Kant avait donc établi en théorie ce que sera la construction européenne un siècle et demi plus tard.

Bien sûr, certains diront que cette distinction entre puissance hobbesienne et fédération kantienne n’est pas tout le temps exact. Certains démocrates sont ainsi plus proches de Kant que de Hobbes. De même, en Europe, la Grande-Bretagne et la France défendent des politiques de puissance hobbesienne. Mais ces exemples sont davantage l’exception que la règle. Les présidents démocrates ont ainsi conduit des politiques militaires musclées que ce soit au Vietnam, en Yougoslavie ou encore en Libye, loin de l’idéalisme kantien. De même, la France et le Royaume-Uni semblent s’aligner sur une politique multilatérale de respect des droits internationaux, bien que la tentation de la force n’ait jamais vraiment disparu.

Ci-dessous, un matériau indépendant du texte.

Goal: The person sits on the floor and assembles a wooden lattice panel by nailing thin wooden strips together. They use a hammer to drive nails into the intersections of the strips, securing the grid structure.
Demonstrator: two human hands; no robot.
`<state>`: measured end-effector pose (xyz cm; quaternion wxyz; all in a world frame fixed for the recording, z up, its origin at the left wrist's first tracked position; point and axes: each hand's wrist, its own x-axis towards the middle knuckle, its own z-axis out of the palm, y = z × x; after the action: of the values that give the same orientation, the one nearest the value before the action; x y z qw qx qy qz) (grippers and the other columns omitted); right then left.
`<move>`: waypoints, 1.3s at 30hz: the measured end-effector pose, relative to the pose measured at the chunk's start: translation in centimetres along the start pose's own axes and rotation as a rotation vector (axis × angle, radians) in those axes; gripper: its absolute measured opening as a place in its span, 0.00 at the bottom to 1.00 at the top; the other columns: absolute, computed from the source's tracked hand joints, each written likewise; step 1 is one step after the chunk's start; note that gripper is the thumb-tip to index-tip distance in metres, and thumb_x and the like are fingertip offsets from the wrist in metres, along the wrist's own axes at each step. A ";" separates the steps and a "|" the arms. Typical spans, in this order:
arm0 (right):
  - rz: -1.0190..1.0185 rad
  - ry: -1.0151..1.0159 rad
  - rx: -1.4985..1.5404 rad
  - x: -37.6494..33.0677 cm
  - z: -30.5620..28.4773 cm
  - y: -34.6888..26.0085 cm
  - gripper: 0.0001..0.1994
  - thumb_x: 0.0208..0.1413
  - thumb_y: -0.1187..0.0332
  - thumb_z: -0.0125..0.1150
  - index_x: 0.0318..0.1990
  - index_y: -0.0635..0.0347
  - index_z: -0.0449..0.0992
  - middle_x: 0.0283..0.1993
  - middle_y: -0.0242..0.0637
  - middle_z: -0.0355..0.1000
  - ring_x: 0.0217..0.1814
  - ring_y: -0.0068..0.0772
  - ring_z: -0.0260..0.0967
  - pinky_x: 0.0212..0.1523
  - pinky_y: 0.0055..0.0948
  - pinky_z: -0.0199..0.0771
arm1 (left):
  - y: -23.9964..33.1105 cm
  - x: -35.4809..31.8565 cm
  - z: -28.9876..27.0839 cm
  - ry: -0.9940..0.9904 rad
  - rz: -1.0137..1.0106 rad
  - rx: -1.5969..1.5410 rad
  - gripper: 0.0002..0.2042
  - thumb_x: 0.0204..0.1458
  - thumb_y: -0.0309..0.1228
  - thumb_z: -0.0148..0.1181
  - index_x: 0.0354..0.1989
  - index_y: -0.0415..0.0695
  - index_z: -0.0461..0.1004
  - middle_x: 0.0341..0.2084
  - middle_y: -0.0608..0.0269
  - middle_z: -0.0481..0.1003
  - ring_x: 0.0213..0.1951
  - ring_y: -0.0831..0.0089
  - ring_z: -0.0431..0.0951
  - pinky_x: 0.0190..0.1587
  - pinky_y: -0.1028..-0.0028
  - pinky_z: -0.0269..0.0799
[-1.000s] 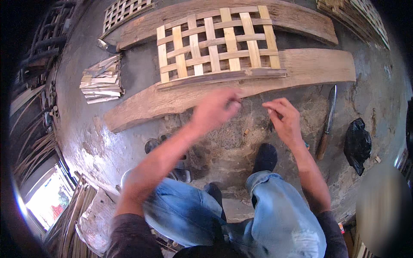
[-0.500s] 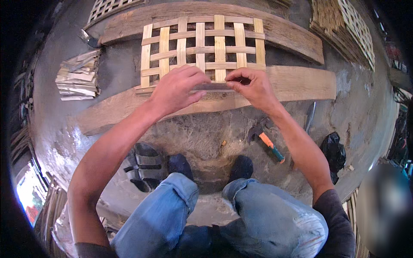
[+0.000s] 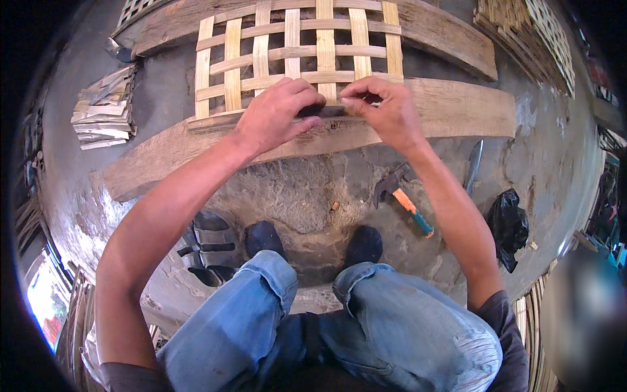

L’un inspiré par Hobbes, l’autre par Kant, Washington et l’Europe n’envisagent pas les relations internationales avec les mêmes points de vue idéologiques. En matière d’intervention militaire, de multilatéralisme et de libre-échange, par exemple, les divergences sont en tout point frappantes.

 

Trois exemples concrets de divergence philosophique euro-américaine

Pour ce qui est de l’intervention militaire, les Etats-Unis et l’Europe partagent des vues différentes, voire opposées, principalement dans la justification de la guerre. Comme nous l’avons vu, en tant que Léviathan hobbesien, les américains considèrent comme légitimes les interventions militaires visant à défendre la démocratie et les droits humains dans le monde, et ce, sans nécessiter le besoin de le justifier par le droit international. Le cas de l’Irak est évidemment emblématique de cette vision du monde mais auparavant les interventions en Somalie ou au Kosovo rentraient déjà dans ce cadre.

Bush iraq

A l’inverse, les européens voient dans la guerre l’ultime recours une fois toutes les actions diplomatiques épuisées. Ils sont, de même, extrêmement sensibles à l’argument du droit international. Comme Kant l’avait montré, une fédération comme l’Europe a pour but de s’ériger en modèle pour la paix dans le monde. Les européens se voient d’ailleurs comme l’incarnation même, étant donné leur histoire, qu’il est possible de dépasser les velléités conflictuelles en vue de bâtir une ère de paix. Le discours de Dominique De Villepin à l’ONU en 2003 est typique de la philosophie kantienne de l’Europe. Or, en se pensant soi-même comme symbole de paix, les européens ne peuvent admettre une politique de puissance militaire sans se déjuger. C’est d’ailleurs pourquoi une Europe de la Défense ne pourrait être qu’exclusivement défensive, se limitant à la défense du territoire européen et non pas servir, comme on a tendance à le rêver à Paris, comme instrument de puissance hors d’Europe.

de villepin 2003

Le deuxième exemple de divergence grave entre américains et européens repose sur l’importance du multilatéralisme. Pour les américains, les institutions et accords multilatéraux ne sont que des outils à leur disposition pour favoriser l’expansion de l’Etat hobbesien à l’échelle du globe. Par exemple, l’entrée de la Chine à l’OMC en 2001 visait à contraindre Pékin à s’aligner sur les normes occidentales si bien que la libéralisation du marché chinois aurait dû favoriser l’essor de la démocratie. De même l’accord sur l’Iran, en plus de l’arrêt du programme nucléaire, avait pour objectif de renforcer, par la fin des sanctions commerciales, le développement d’une classe moyenne qui pousserait inévitablement les ayatollahs vers la sortie.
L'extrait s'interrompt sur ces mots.